VENEZIA - Aspettando di sapere chi vincerà, stasera, il Leone d'oro, la Mostra che celebra i novant'anni rende omaggio al talento e al coraggio del grande regista iraniano Jafar Panahi, oppositore del regime di Teheran e per questo più volte imprigionato, che ora sta scontando una pesante condanna e ha girato in clandestinità, a distanza, il film passato ieri in concorso, «No Bears» (Gli orsi non esistono), in sala dal 6 ottobre con Academy Two e subito candidato a furor di popolo a uno dei premi maggiori. Per lui, davanti al Palazzo del cinema anche un flash-mob solidale con la presidente di giuria Julianne Moore, il direttore del festival Alberto Barbera e il presidente della Biennale Roberto Cicutto.

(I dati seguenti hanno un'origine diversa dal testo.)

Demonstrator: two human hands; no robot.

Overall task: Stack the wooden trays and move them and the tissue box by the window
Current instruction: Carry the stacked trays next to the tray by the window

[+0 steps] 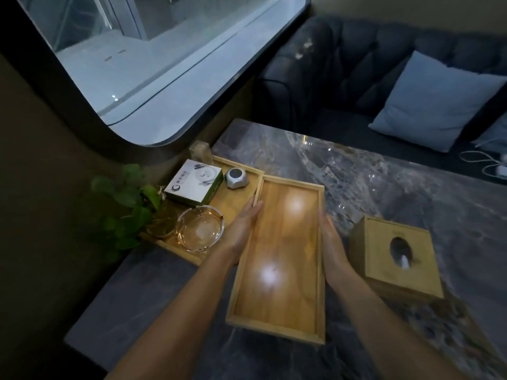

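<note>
A long empty wooden tray (279,259) lies lengthwise in the middle of the grey marble table (384,182). My left hand (241,229) presses flat against its left rim and my right hand (333,242) against its right rim, so both hold it between them. A second wooden tray (236,198) lies to the left, near the window (153,64), carrying several items. The wooden tissue box (395,256) stands just right of my right hand, a white tissue showing in its oval opening.
On the left tray sit a white-and-green box (193,185), a small silver device (236,179), a glass ashtray (199,229) and a leafy plant in a glass (131,204). A dark sofa (343,72) with a light blue cushion (436,102) stands behind the table.
</note>
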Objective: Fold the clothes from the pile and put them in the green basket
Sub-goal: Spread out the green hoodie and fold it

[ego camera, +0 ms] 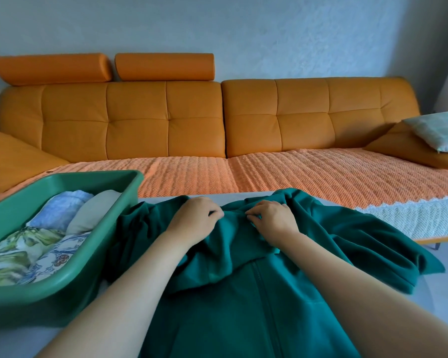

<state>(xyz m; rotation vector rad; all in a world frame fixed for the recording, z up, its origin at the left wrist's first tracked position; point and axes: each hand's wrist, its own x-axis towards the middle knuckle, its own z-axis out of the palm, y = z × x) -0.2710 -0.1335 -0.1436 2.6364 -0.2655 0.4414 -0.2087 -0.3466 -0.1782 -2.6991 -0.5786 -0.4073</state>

Potente, esplicito, duro, «No Bears» racconta chi passa il confine e chi resta per testimoniare il proprio dissenso.
Fuori concorso sono passati la serie noir del danese Nicolas Winding Refn «Copenaghen Cowboy» (prossimamente su Netflix) e in prima mondiale il documentario sul nucleare di Oliver Stone: sul tappeto gli effetti devastanti del cambiamento climatico, tra alluvioni, siccità ed eventi estremi e le risposte possibili sul fabbisogno energetico. «Nuclear», scritto con il professore del Mit Goldstein, presenta la sua ricetta controcorrente: costruire nuovi reattori per sostituire i combustibili fossili altamente inquinanti, poiché l'energia green può fornire solo il dieci per cento del fabbisogno. Sostiene il regista: «Il movimento antinucleare, finanziato in parte da grandi gruppi petroliferi, ha convinto governi, opinione pubblica e mass media che l'energia nucleare costituisse un pericolo tossico. Ma il vero pericolo è il cambiamento climatico, io mi preoccupo del futuro della Terra e della salvezza dei miei figli».

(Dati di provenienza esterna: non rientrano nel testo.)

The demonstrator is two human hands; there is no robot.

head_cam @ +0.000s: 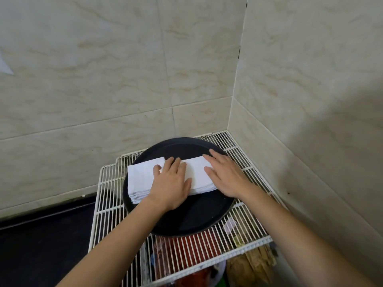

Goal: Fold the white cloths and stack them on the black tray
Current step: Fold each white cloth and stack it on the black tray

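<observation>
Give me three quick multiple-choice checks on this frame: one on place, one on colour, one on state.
1. Where does the stack of white cloths lie?
A. on the black tray
B. on the bare wire rack
C. on the dark counter

2. What colour is the wire rack under the tray?
A. black
B. white
C. red

3. How are the hands?
A. both flat on the cloths
B. both lifted clear
C. one gripping the tray rim

Key: 1 A, tray shows all round the stack. 2 B, white wires. 3 A, left hand and right hand press palm-down, fingers spread.
</observation>
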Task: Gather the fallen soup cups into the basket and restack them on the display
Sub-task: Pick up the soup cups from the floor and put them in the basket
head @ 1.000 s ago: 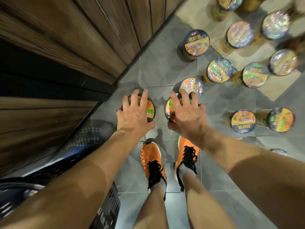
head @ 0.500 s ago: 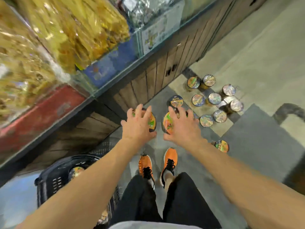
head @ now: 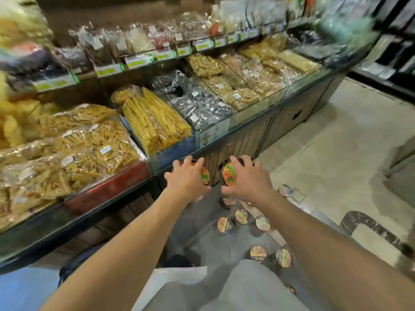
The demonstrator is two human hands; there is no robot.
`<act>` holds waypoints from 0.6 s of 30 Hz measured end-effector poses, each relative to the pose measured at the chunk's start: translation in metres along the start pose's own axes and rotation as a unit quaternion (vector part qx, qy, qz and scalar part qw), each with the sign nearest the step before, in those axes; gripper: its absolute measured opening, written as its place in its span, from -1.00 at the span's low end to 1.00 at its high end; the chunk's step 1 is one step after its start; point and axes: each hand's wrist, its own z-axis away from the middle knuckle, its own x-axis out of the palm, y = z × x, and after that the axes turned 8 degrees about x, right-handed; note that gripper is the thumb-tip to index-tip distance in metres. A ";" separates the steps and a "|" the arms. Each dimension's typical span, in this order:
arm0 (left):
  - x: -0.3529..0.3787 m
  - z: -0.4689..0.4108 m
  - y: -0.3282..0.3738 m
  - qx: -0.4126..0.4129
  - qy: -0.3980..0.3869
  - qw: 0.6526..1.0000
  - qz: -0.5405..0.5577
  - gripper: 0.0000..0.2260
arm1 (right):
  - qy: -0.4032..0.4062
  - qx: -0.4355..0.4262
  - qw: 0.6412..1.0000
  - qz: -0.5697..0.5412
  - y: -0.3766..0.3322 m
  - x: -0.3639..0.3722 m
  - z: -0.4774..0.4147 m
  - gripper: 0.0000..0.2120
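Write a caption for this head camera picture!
Left hand and right hand each hold a soup cup above other cups on the floor.

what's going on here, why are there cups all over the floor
A person stands at a display shelf of bagged dried goods, holding a soup cup in each hand. The left hand grips the left cup from above and the right hand grips the right cup, both lifted clear of the floor. Several floor cups lie near the person's legs. A dark basket partly shows under the left forearm.
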 end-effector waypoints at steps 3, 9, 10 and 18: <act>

Nel documentario il regista di «Platoon» e «Nato il 4 luglio» mette in discussione, con dati e interviste, le conseguenze dei disastri dei reattori di Chernobyl e di Fukushima e documenta i risultati ottenuti da quei Paesi che non hanno mai abbandonato il nucleare come la Francia, oggi al riparo dalla crisi energetica con i suoi 56 reattori funzionanti, la Cina, l'India e la Russia, che ne ha 35 come l'America. «La situazione è deprimente e la paura è l'ostacolo più importante, bisogna invertire questa convinzione, il mio approccio è positivo» s'infervora il cineasta, che però si rifiuta di parlare del suo amico Putin («non lo sento dal 2017») e sui pericoli di una nuova guerra fredda taglia corto: «L'odio tra Usa e Russia viene e va e se siamo furbi dobbiamo cooperare, la soluzione è procedere insieme».